By David Simpson

Growing up in Japan, Leah Onosato learned to play golf with her father. He was new to the game himself, and it was a way for them to bond.

“Golf was more for my dad,” Onosato said. “He liked doing it with me.”

But she warmed to the sport, and by middle school she had won her first tournament. As her skills grew, so did her competitiveness and ambition. In January 2019 she boarded a flight to America, where a golf scholarship awaited at Old Dominion University. This December the standout student-athlete will reach a milestone in her academic career when she receives her Bachelor of Arts in English.

female student in a light blue polo, white pants, and white visor swinging her golf club on a golf course

“I came to ODU more for golf than for college,” she said, “but then I realized how much I like studying.”
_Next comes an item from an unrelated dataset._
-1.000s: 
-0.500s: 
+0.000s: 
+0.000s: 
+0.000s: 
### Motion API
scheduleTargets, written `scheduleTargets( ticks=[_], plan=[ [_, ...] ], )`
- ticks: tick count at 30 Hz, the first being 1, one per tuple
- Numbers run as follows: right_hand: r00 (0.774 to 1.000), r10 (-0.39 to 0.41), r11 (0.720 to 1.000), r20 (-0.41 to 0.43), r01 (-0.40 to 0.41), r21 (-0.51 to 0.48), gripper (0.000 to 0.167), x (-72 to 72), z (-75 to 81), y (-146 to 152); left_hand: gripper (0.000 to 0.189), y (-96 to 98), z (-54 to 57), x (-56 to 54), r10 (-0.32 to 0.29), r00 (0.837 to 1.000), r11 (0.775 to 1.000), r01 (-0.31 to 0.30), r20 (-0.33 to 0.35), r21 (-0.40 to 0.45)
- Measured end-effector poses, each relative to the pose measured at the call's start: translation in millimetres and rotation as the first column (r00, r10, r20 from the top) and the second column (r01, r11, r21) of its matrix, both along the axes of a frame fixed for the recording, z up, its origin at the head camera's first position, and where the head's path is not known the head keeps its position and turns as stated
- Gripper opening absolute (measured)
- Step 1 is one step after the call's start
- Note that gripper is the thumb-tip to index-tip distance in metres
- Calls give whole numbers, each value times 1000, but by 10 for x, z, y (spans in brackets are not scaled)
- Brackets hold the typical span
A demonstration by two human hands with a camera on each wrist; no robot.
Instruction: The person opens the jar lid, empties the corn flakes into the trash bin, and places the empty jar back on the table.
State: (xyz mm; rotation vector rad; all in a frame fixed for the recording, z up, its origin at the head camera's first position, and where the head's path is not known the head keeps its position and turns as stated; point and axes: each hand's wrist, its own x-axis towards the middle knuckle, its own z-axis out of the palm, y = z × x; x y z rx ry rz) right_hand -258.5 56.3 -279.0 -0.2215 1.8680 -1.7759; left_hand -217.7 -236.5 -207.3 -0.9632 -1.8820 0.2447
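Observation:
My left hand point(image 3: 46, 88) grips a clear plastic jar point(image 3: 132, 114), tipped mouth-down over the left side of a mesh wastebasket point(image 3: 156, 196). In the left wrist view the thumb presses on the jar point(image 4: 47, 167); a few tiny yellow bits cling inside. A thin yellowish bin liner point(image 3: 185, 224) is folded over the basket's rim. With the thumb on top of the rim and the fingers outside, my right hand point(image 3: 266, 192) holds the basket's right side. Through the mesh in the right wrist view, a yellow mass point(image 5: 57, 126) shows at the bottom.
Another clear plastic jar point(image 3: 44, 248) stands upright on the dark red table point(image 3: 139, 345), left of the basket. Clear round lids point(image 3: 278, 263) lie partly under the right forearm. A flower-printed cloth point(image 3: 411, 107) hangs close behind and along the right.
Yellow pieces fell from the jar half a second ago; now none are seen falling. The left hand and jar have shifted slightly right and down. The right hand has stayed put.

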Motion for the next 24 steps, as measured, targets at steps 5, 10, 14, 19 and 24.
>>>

She carries a 4.0 GPA and is enrolled in a linked B.A./M.A. program that allowed her to begin taking graduate courses as an undergrad. She hopes to finish her master’s in applied linguistics in spring 2024.

“Leah took one of my M.A. courses as an undergraduate and was one of the strongest students in the class,” Associate Professor of English Staci Defibaugh said.

Onosato has excelled on the golf course as well. At the Lady Palladin Invitational in Greenville, South Carolina, in September, she shot a six-under 70-71-69 (210) as the ODU women’s team took second place. Over her career, she has been named to the All-Conference USA second team and Virginia Sports Information Directors (VaSID) All-State first team, the Conference USA All-Academic first team and the VaSID Academic All-State team.

“She’s an incredible student-athlete,” said Mallory Kane, coach of the women’s golf team. “She represents a diverse family, she strives for perfection in the classroom, she’s involved with a variety of campus groups and she’s an award-winning golfer. We hope all of our prospective student-athletes will look up to Leah and model their career after her.”

Onosato said her best attribute on the golf course is her determination.

“I keep going till the very end,” she said. “I have a dedication to seeing it through. I’ve always been competitive, in golf and in school.”

Born in Saitama on the main Japanese island and later raised in Kumamoto Prefecture on a sub-island to the south, Leah was home-schooled by her American mother. The girl grew up speaking mostly English with her mother and three siblings and mostly Japanese with her father.

“His English is fine, but my Japanese is better than his English,” Onosato said.

Based on her success in golf – she qualified at ages 16 and 17 for the Junior World Championship in San Diego – she envisioned earning an athletic scholarship and going pro. But golf isn’t as much of a college sport in Japan as it is in the United States, so she explored what it would take to play and study here. 

For one thing, she needed to become an American citizen. Her mother helped steer her through the complicated process, and they flew to Guam – the nearest U.S. soil – for the swearing-in ceremony.

With scholarship offers from ODU and other universities, Onosato chose to move to Norfolk. Old Dominion had the highest-ranked golf program among those schools, and she liked the coaching staff.

For her studies, she decided on a creative-writing concentration. She had always been a reader, of fiction especially, and had written stories. Once she got to Old Dominion, nonfiction and poetry beckoned too. These days she's turning more to the latter.

“Poetry is more raw and personal and something I can write more often and use as almost an outlet for any emotions.”

Instructors who’ve helped her with craft include Molly Brown (nonfiction), A.J. Nolan (fiction) and Kent Wascom (poetry).

“Leah is that rare student whose talents are so extraordinary that a single field can't contain them,” Wascom said. “An athlete, a scholar and a writer, all at an exceptional level.”

Over time, academia assumed a bigger place in Onosato’s mind as a career choice. She began rethinking turning pro.

“College golf is fun, but professional golf is a different world and I don’t think I would enjoy that as much,” she said. “It would take some of the joy out.”

Onosato is making the transition to graduate studies in applied linguistics, where her concentration is teaching English to speakers of other languages.

She wants to teach at the college level, either linguistics or a related subject. A recent course in Teaching College Composition got her interested in the field of writing studies.

“I’ve always loved writing and reading. The idea of helping people with writing and the idea of teaching writing is really cool.”

One reason for this interest is that many of her college friends are, like her, international students.

“Having English as my first language made it a lot easier for me than a lot of my friends. I feel like there are so many ways that college could work toward helping those who are second language or multilingual and just embrace them more.”

Recently named Outstanding Scholar for the College of Arts and Letters, Onosato will carry the A&L banner at commencement on Dec. 17. She knows her faraway family is proud. 

“They’ve been there for the whole journey and seen me get stressed about grades, get stressed about assignments and then get excited about things I was learning about.” 

In a way, her journey started with that first outing with her father.

“Golf kind of brought me here. This is all something I couldn't have done without that. It’s cool to think about how far it’s brought me.”